Addressing Out-of-Distribution Challenges in Image Semantic Communication Systems with Multi-modal Large Language Models

Overview

We find that the prevalent out-of-distribution (OOD) problem, where pre-trained machine learning (ML) models are applied to unseen tasks outside the distribution of training data, may compromise the integrity of semantic compression in semantic communication schemes. We propose a novel image semantic communication system that utilizes multimodal large language models (MLLMs) to address the OOD issue in image semantic transmission. At the transmitter, it can combine the advantages of different models for more reliable semantic compression. The receiver utilizes the cooperation of multiple MLLMs to enhance the reliability of image reconstruction. In particular, our contributions consist of:

i. We propose a novel “Plan A- Plan B” framework that leverages the broad knowledge and strong generalization ability of an MLLM to assist a conventional ML model when the latter encounters an OOD input in the semantic encoding process.

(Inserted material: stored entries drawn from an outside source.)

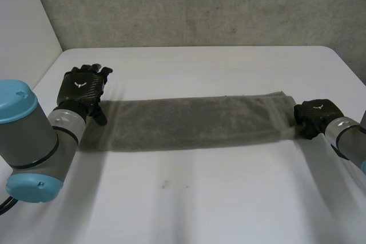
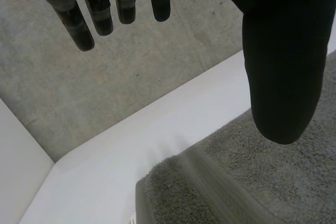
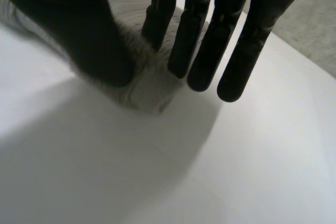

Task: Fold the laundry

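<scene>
Towel (image 1: 189, 123), right hand (image 1: 314, 115) pinching end, left hand (image 1: 84, 87) above

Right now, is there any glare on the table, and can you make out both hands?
Head view: no glare on the white table, towel softly lit. Left wrist view: left hand a dark silhouette over the towel's end. Right wrist view: right hand dark too, pinching the towel corner.
</scene>
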### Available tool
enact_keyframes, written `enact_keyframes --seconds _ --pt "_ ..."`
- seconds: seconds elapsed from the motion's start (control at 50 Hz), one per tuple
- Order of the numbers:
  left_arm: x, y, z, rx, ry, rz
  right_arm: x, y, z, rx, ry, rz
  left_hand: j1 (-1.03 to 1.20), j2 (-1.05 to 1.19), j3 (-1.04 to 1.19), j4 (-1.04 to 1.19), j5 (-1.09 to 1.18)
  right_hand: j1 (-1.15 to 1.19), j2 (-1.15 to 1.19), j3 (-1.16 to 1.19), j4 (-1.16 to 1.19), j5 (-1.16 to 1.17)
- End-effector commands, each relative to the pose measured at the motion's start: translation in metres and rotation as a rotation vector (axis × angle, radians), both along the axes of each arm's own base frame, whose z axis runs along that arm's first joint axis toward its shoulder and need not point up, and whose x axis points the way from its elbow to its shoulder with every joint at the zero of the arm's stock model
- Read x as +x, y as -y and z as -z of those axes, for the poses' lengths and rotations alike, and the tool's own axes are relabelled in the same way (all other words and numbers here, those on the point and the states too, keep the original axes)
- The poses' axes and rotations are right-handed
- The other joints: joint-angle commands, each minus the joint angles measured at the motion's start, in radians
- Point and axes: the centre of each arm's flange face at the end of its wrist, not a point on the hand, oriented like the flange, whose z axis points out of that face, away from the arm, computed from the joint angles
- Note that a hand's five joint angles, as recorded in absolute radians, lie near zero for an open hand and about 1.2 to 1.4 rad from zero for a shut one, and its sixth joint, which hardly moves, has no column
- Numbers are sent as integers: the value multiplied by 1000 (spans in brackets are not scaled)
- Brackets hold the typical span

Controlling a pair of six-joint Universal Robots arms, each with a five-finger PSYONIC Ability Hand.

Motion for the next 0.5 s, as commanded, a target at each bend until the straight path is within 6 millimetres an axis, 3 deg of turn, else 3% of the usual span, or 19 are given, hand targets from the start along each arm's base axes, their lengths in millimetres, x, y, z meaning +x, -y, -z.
enact_keyframes --seconds 0.02,0.08,0.12,0.14,0.2,0.3,0.34,0.36,0.38,0.4,0.44,0.46,0.5 --pt "1 -1 -1 1 -1 -2 -13 13 -1 -70 -56 21 -2 9 7 5 -25 508 324 338 337 374" --pt "1 -3 -1 3 0 -2 -27 20 -10 -111 -146 59 -2 9 7 5 -25 508 324 338 337 374" --pt "1 -3 -1 0 -1 -2 -46 28 -28 -180 -312 142 -2 9 7 5 -25 508 324 338 337 374" --pt "1 -4 -1 3 0 -1 -46 28 -28 -180 -313 142 -2 9 7 5 -25 508 324 338 337 374" --pt "1 -4 -1 1 -1 -1 -62 32 -52 -242 -436 225 -2 9 7 5 -25 508 324 338 337 374" --pt "0 -5 -3 -3 -2 2 -52 36 -79 -364 -422 210 -2 9 7 5 -25 508 324 338 337 374" --pt "0 -5 -3 -3 -4 2 -9 24 -112 -500 -329 109 -2 9 7 5 -25 508 324 338 337 374" --pt "0 -5 -3 -3 -4 2 -9 24 -113 -501 -328 108 -2 9 7 5 -25 508 324 338 337 374" --pt "1 -4 -3 -3 -4 -1 18 14 -125 -557 -270 34 -2 9 7 5 -25 508 324 338 337 374" --pt "1 -4 -3 -3 -4 -2 18 14 -126 -557 -269 33 -2 9 7 5 -25 508 324 338 337 374" --pt "1 -4 -3 -4 -5 -5 71 -7 -130 -613 -160 -137 -2 9 7 5 -25 508 324 338 337 374" --pt "2 -4 -4 -5 -6 -7 71 -7 -130 -614 -159 -137 -2 9 7 5 -25 508 324 338 337 374" --pt "2 -4 -6 -10 -7 -10 126 -37 -123 -651 -81 -351 -2 9 7 5 -25 508 324 338 337 374"
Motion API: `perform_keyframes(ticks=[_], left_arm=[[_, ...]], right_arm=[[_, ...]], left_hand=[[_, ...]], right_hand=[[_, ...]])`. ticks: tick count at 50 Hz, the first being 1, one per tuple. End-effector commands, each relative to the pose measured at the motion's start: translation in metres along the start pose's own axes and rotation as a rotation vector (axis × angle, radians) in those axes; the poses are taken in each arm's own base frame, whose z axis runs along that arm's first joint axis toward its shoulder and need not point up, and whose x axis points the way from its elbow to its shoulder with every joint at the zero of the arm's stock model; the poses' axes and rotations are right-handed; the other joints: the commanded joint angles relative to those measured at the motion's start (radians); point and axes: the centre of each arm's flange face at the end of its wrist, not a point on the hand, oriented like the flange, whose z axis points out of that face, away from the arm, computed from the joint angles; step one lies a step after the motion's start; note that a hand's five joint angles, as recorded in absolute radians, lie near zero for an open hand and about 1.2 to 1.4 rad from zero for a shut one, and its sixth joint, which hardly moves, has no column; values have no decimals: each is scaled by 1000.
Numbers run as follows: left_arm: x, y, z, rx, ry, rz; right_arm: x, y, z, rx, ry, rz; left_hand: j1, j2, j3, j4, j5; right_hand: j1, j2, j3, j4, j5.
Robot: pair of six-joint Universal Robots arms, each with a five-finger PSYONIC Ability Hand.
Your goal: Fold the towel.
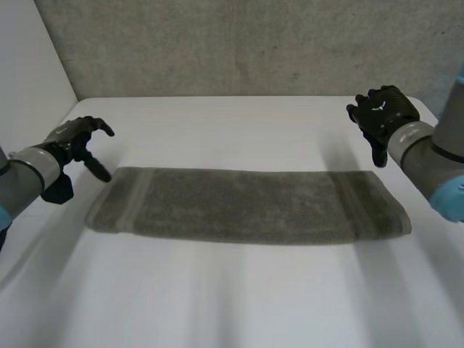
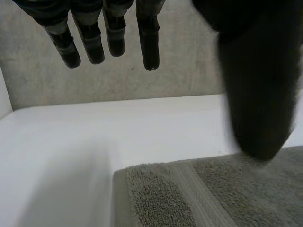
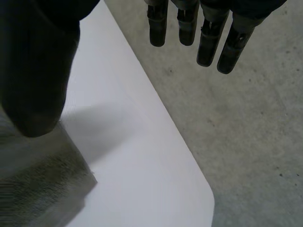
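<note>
**Towel lies flat between two open hands**

The towel [image 1: 246, 204] lies as a long folded strip on the white table [image 1: 217, 119], one short end by each hand. The left hand [image 1: 72, 141] hovers at one far corner with its fingers [image 2: 109, 33] straight and spread, holding nothing. Its thumb [image 2: 258, 85] hides part of the towel's edge, and contact there cannot be judged. The right hand [image 1: 382, 112] is likewise open and empty just beyond the other end, its thumb [image 3: 35, 71] covering part of that corner.
</note>
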Motion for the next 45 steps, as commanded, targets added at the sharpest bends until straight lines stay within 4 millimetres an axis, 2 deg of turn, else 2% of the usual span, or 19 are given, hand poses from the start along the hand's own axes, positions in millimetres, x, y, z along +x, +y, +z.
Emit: perform_keyframes(ticks=[1, 5, 6, 8, 9, 12, 16, 24, 31, 39, 45], left_arm=[[9, 11, -28, -21, 40, 162], [8, 27, -33, -45, 44, 275], [6, 33, -35, -55, 43, 333], [6, 39, -35, -63, 43, 373], [5, 43, -35, -65, 43, 409], [3, 50, -35, -67, 42, 446], [0, 56, -32, -58, 38, 459], [-5, 62, -21, -32, 29, 472], [-7, 66, -17, -39, 29, 469], [-9, 74, -14, -53, 32, 465], [-9, 75, -15, -56, 32, 463]], right_arm=[[-21, 6, -51, 1, -141, 19], [-33, 21, -75, -40, -187, 21], [-33, 21, -75, -41, -187, 21], [-40, 36, -84, -71, -217, 6], [-40, 37, -84, -71, -217, 6], [-45, 53, -87, -88, -235, 7], [-47, 69, -87, -95, -224, 23], [-46, 87, -82, -93, -167, 29], [-43, 93, -77, -81, -140, 30], [-52, 100, -71, -80, -173, 40], [-56, 106, -66, -88, -182, 41]], left_hand=[[-53, -50, -40, -47, -37], [-44, -41, -31, -38, -28], [-41, -38, -28, -35, -25], [-44, -41, -31, -38, -28], [-41, -38, -28, -35, -25], [-41, -38, -28, -35, -25], [-41, -38, -28, -35, -25], [-41, -38, -28, -35, -25], [-41, -38, -28, -35, -25], [-41, -38, -28, -35, -25], [-41, -38, -28, -35, -25]], right_hand=[[-68, -63, -65, -72, -60], [-68, -63, -65, -72, -60], [-68, -63, -65, -72, -60], [-68, -63, -65, -72, -60], [-68, -63, -65, -72, -60], [-68, -63, -65, -72, -60], [-68, -63, -65, -72, -60], [-34, -30, -32, -39, -26], [4, 8, 7, -1, 12], [60, 64, 62, 55, 68], [203, 208, 206, 199, 211]])
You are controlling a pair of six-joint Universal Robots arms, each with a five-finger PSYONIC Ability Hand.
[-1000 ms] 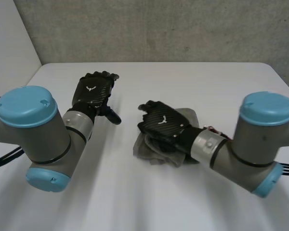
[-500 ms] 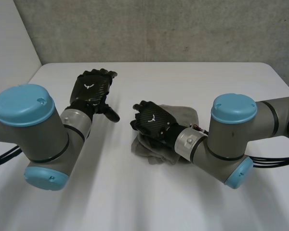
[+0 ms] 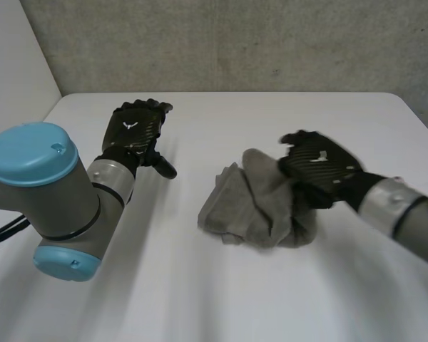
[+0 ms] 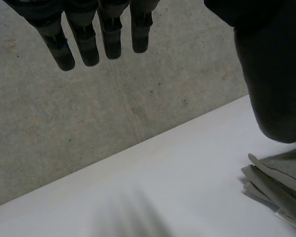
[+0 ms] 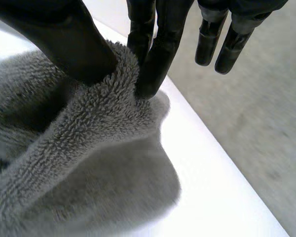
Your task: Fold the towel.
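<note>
Head view showed you the grey towel [image 3: 257, 210] bunched near the middle of the white table [image 3: 271, 114], with your right hand [image 3: 319, 165] at its right edge. In the right wrist view that hand's thumb and fingers [image 5: 155, 54] pinched a raised fold of the towel. Your left hand [image 3: 135, 132] was well apart to the left, fingers [image 4: 84, 42] straight and loose, holding nothing. In the left wrist view the towel's layered edge lay just beside its thumb.

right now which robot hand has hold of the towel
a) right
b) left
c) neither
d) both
a: the right robot hand pinches a fold of the towel between thumb and fingers, while the left robot hand hangs open, apart from it.
</note>
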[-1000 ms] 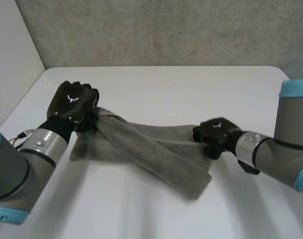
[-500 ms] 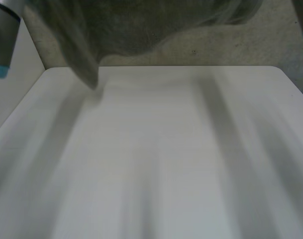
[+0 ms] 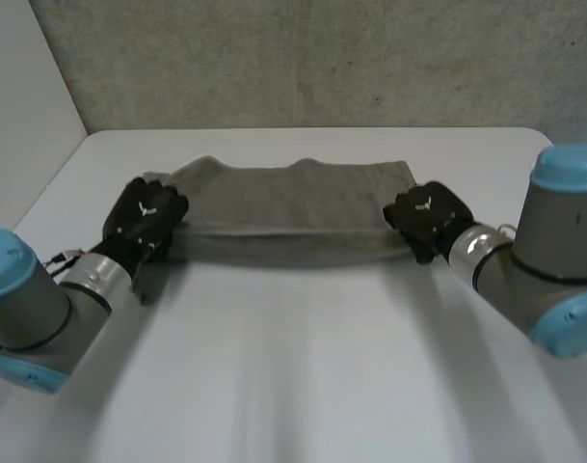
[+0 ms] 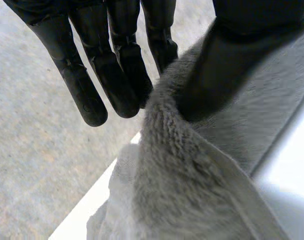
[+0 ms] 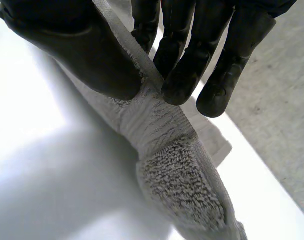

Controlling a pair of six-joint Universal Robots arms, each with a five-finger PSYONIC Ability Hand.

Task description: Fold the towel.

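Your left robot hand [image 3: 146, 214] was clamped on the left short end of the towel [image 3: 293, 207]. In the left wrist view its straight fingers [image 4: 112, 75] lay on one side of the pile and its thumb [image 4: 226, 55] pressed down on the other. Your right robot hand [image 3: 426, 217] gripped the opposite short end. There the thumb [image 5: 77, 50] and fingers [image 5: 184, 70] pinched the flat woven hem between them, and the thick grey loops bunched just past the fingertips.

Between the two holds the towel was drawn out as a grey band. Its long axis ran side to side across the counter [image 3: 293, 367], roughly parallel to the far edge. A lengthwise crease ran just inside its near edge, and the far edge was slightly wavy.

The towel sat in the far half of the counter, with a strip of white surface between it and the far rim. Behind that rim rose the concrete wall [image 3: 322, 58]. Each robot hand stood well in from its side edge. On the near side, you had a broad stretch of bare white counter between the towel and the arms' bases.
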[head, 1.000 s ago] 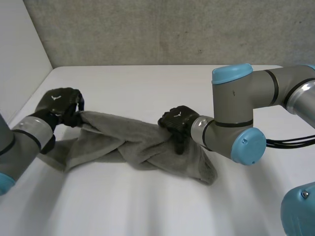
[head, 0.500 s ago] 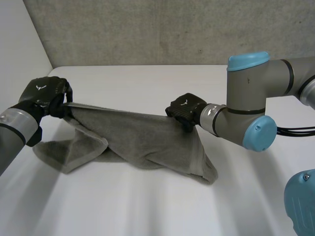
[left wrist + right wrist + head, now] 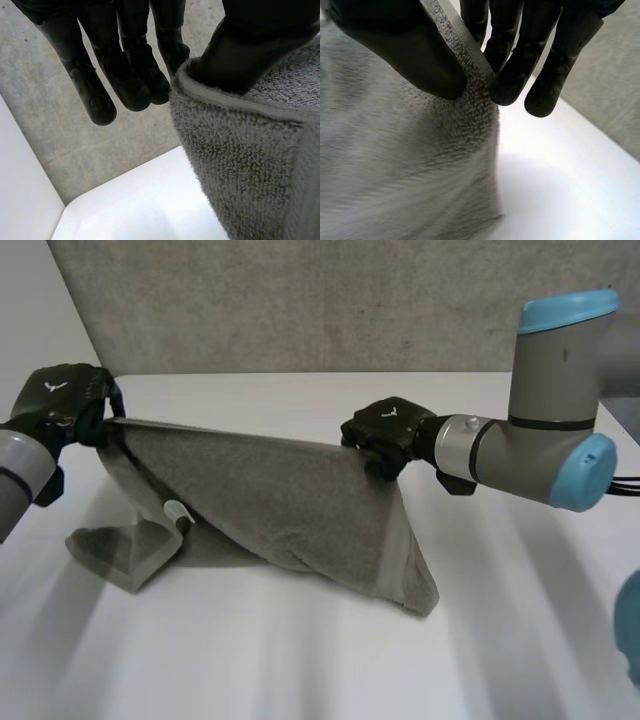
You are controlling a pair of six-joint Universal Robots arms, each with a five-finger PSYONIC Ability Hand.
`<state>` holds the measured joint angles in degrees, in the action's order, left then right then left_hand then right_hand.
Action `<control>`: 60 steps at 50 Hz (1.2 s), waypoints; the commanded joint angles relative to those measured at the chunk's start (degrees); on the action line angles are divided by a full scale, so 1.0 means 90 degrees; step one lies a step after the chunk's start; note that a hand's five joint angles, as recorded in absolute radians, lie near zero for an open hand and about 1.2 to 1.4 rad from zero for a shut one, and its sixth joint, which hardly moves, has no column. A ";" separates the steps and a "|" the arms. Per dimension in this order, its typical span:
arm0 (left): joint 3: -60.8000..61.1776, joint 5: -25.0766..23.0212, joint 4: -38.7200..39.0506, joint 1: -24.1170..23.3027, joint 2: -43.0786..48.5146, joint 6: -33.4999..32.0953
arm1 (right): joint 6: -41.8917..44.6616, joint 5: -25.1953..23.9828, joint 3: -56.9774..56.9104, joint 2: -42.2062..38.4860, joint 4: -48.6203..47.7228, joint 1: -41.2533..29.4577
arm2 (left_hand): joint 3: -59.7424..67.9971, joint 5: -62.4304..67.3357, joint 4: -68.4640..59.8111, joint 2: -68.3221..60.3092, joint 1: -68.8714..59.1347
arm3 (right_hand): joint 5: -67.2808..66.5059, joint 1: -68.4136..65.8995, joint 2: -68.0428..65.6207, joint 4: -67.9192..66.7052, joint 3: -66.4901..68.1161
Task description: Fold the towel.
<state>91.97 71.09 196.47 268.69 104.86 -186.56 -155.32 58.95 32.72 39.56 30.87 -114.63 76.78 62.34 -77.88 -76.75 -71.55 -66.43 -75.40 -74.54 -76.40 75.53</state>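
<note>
A grey towel hangs stretched between my two hands, its upper edge taut above the table and its lower part resting on the white table. At the towel's left corner my left hand pinches the hem between thumb and fingers; in the left wrist view the thumb presses the towel against the fingers. My right hand grips the other top corner; the right wrist view has its thumb and fingers closed on the towel edge.
A small white tag sticks out from a fold near the towel's left side. A grey wall runs behind the table, and a white side panel stands at the left.
Both hands have risen and moved apart, lifting the towel's top edge off the table and pulling it taut. My right hand has closed on its corner.
</note>
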 commanded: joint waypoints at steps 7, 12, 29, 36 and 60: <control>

ii. We propose a Bayesian optimization scheme that reshapes the probability distribution of the MLLM’s inference process based on the contextual information of the image. The optimization scheme significantly enhances the MLLM’s performance in semantic compression by:

  • Filtering out irrelevant vocabulary in the original MLLM output;
  • Using contextual similarities between prospective answers of the MLLM and the background information as prior knowledge to modify the MLLM’s probability distribution during inference.

iii. At the receiver side of the communication system, we put forth a “generate-criticize” framework that utilizes a MLLM to judge the accuracy of the image reconstructed by the text-to-image model. When the recovered image is incorrect, the MLLM will generate new prompts to further guide more correct image reconstruction and continuously iterate the process.